16 Aralık 2018 Pazar


                     ENE ENE, ENTE ENTE




Bembeyaz bir masanın üstünde çeşit çeşit mezeler: Humus, muhammara, babagannuş, süzme yoğurt… Ortada, salatanın hemen yanında duran, karides ve kalamar tabakları... En sevdiklerim. Karidese ve kalamara zaafım olduğunu söylesem yanlış olmaz. Masada ben, annem ve babam. Aylardan Eylül. Onlar sahil tarafındaki sandalyelerde oturuyorlar. Ben annemin hemen yanında, çocuk parkına yakın olan taraftayım. Hepimizin yüzünde bir tebessüm. O zamanlar gülebiliyordum. Babamın tabağının önünde rakı bardağı göze çarpıyor hemen. Sek ve tek buzlu. “Rakıya su katılmaz oğlum.” Der hep babam. Annem de babama eşlik ediyor. Bardağın renginden anlaşılıyor. Hanımefendi dublesi bu. Nerede görsem tanırım. Az içmedim bu hanımefendi dublesini lise yıllarımda. Benim önümde bir Bomonti. O gün rakı istememişti canım. Hatırlıyorum. Zaten alkolle çok içli dışlı olduğum söylenemezdi o zamanlar. Gerçi şimdi bile bizim çocukları düşününce benim içtiğim devede kulak kalıyor ama olsun. Ne güzel gündü ama. Gelecek hayallerimi sormuştu annem ve babam. Uzun uzun anlatmıştım onlara. İstanbul öncesi son aile yemeğimiz.
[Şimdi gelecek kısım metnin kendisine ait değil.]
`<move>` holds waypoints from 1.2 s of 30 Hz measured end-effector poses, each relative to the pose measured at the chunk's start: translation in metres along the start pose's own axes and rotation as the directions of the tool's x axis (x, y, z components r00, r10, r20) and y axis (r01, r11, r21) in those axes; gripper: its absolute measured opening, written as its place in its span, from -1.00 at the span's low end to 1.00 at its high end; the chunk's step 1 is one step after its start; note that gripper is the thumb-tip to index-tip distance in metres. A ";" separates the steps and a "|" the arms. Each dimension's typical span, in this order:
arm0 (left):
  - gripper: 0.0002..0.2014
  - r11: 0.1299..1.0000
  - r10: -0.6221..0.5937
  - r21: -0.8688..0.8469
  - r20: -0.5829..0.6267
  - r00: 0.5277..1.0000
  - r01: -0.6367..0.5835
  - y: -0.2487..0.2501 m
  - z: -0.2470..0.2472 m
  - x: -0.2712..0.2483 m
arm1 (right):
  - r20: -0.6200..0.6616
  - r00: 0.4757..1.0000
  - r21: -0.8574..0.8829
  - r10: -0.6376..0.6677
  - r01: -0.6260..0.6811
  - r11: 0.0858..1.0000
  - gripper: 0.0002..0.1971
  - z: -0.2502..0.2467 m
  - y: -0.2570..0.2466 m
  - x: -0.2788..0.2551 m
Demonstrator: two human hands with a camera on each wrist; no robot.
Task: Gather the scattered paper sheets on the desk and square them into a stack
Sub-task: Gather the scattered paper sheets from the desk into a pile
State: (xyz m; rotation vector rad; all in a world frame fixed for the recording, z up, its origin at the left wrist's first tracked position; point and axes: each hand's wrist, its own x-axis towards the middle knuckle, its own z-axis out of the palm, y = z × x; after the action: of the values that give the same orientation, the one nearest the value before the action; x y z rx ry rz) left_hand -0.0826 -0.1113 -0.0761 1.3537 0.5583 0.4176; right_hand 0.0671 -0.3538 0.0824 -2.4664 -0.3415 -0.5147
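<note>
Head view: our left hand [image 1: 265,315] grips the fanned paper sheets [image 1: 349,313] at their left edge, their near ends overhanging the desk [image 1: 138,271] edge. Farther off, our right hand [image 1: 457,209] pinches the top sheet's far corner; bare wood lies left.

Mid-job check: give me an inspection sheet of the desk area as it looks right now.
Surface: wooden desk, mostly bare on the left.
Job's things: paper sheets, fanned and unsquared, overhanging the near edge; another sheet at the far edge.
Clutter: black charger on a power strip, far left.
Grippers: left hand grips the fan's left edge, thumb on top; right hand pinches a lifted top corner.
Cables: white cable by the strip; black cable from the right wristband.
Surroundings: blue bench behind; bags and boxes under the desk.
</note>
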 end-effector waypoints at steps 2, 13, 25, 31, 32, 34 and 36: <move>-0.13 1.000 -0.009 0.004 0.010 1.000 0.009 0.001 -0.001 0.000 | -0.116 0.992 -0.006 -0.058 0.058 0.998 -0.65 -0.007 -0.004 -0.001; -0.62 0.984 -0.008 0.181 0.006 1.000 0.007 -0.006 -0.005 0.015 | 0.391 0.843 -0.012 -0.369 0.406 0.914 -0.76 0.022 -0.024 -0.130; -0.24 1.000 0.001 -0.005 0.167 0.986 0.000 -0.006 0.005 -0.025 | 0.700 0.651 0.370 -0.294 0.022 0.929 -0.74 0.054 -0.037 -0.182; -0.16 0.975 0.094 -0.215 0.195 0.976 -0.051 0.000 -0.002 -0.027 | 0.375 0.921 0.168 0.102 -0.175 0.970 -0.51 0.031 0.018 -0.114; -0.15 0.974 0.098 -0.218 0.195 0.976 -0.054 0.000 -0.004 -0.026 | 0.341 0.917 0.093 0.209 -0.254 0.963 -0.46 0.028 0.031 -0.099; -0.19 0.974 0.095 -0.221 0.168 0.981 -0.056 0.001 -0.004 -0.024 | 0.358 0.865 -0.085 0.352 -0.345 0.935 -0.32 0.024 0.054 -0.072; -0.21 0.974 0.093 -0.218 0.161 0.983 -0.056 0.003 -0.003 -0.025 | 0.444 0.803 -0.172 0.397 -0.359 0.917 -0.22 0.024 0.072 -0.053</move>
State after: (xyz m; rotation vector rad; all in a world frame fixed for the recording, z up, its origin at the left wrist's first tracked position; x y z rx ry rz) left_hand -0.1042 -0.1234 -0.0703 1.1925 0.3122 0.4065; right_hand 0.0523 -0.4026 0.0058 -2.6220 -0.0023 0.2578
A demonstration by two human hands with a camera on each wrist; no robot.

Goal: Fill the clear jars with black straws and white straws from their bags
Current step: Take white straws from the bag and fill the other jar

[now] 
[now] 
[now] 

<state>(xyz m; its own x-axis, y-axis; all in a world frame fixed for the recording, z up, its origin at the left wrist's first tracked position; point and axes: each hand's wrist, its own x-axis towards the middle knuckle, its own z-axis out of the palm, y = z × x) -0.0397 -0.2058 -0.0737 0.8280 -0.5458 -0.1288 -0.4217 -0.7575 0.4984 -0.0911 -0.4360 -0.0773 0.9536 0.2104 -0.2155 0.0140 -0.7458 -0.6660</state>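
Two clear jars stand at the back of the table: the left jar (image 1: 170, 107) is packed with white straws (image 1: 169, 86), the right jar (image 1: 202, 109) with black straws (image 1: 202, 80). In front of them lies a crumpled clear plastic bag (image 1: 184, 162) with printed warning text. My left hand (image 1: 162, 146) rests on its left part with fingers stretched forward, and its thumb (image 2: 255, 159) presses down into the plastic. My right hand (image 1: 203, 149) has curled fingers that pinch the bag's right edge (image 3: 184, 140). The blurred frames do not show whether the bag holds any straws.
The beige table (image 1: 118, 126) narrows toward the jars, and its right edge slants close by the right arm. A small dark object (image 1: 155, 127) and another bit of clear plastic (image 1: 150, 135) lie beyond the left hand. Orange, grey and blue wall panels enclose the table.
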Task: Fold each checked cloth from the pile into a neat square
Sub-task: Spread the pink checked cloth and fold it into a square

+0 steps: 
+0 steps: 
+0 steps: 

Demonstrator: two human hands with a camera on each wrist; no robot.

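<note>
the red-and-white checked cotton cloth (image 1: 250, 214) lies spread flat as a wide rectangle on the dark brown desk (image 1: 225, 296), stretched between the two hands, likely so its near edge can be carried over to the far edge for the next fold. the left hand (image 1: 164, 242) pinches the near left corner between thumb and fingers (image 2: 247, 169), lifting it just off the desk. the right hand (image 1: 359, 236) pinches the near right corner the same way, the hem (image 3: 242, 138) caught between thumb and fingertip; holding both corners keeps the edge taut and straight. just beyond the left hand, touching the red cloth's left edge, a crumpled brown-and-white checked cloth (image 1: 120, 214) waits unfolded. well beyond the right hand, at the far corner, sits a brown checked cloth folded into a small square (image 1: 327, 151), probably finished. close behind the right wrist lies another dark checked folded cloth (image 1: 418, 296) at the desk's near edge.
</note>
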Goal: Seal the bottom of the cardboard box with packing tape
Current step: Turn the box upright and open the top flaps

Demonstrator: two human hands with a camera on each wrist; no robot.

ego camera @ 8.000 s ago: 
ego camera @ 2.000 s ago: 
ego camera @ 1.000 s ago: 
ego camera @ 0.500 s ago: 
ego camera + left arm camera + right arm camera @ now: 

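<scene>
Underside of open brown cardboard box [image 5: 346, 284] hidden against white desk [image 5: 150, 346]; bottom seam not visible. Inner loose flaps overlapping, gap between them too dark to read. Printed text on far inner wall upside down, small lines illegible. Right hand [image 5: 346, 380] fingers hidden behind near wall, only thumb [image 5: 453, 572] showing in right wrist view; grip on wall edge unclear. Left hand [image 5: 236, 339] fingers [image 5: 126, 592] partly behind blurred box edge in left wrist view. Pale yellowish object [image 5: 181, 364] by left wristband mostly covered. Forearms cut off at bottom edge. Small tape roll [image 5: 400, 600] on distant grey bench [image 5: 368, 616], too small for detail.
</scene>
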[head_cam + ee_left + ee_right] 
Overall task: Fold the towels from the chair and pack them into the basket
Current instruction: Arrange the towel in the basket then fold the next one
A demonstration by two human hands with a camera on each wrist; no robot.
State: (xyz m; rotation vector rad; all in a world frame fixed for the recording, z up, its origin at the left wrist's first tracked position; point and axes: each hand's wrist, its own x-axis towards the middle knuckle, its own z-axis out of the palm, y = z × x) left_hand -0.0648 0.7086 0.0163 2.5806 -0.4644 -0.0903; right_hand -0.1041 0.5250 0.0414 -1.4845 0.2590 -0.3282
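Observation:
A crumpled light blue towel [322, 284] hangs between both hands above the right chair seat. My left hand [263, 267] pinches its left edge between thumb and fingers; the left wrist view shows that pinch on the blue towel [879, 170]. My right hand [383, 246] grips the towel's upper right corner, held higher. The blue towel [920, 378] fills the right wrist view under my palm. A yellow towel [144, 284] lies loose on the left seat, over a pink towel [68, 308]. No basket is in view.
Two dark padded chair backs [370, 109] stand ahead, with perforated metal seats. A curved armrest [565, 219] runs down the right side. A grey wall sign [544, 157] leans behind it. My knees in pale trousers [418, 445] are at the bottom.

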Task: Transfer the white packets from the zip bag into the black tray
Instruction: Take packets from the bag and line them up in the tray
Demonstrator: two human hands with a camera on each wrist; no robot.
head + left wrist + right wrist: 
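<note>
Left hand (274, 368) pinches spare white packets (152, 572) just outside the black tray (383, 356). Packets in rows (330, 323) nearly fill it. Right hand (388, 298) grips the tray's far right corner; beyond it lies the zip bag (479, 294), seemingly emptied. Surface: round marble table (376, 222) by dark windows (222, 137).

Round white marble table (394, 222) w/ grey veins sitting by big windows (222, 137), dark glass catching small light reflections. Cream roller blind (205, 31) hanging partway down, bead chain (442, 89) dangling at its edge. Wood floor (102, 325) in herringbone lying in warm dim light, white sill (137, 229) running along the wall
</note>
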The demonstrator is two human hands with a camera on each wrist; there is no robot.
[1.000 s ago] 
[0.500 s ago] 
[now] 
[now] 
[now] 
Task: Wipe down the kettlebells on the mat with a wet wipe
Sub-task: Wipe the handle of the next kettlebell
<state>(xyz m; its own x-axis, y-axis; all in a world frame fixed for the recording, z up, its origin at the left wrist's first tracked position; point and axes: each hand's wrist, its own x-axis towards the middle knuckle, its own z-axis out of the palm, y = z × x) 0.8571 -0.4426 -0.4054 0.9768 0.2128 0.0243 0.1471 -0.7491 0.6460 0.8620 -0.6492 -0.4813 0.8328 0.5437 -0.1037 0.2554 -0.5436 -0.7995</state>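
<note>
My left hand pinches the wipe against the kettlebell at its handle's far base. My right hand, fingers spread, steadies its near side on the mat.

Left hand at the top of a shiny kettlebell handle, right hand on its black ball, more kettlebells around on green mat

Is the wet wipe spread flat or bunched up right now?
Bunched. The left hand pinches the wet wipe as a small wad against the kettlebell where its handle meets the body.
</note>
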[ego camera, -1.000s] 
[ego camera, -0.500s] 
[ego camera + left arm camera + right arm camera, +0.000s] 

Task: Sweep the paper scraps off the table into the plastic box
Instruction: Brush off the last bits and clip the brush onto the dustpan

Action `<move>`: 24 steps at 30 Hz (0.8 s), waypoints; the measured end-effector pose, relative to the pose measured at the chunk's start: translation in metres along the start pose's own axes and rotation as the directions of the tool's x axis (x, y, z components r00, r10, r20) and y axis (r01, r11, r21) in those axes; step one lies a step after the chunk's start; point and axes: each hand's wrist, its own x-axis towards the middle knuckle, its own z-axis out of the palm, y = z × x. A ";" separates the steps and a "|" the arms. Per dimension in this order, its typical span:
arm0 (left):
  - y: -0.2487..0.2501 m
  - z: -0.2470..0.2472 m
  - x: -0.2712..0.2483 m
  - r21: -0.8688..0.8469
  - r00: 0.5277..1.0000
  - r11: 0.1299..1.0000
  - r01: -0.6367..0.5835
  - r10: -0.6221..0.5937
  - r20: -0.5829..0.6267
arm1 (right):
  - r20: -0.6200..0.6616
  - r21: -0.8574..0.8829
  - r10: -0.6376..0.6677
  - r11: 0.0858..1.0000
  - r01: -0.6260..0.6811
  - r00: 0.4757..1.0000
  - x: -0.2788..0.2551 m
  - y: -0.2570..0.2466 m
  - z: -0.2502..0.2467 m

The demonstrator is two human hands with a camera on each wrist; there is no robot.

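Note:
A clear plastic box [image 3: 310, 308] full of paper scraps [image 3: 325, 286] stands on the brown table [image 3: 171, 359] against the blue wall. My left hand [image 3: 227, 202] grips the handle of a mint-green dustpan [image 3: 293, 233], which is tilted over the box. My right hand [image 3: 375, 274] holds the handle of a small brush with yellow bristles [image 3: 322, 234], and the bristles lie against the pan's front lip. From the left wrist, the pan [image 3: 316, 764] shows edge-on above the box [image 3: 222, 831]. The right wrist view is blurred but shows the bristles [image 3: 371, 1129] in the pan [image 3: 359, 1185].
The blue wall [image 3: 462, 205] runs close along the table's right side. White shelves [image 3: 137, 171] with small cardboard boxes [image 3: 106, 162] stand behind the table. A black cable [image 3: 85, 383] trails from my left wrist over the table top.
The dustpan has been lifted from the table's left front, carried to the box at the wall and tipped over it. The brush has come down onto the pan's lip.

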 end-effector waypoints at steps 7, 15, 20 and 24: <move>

Babam hafiften çakırkeyif olunca, “Sen kullan arabayı Selda.” Demişti anneme dönüşte. Şaşırmıştık annemle. Adeti değildi babamın. Bu yemekten bir hafta sonra beraber gelmiştik İstanbula. Önce babamın üniversiteden arkadaşı Hakkı Amcalarda kalmıştık birkaç günlüğüne. Sonra bu evi bulmuştuk. Dört senedir içinde yavaş yavaş kafayı yediğim bu evi bulmuştuk hep birlikte. Temizlik, alışveriş derken geçmişti zaman. Annem onlar geri dönmeden önce vermişti bu fotoğrafı bana. Yemek yediğimiz akşam fotoğrafı almak isteyip istemediğimizi soran fotoğrafçıya, “Yok ya çirkin çıkmışız. Öyle değil mi Kemal?” Diyen annem, ertesi gün gidip almış fotoğrafı. Sürpriz olsun istemiş bana, böyle söylemişti o gün. Birçok şey daha söylemişti ardından. 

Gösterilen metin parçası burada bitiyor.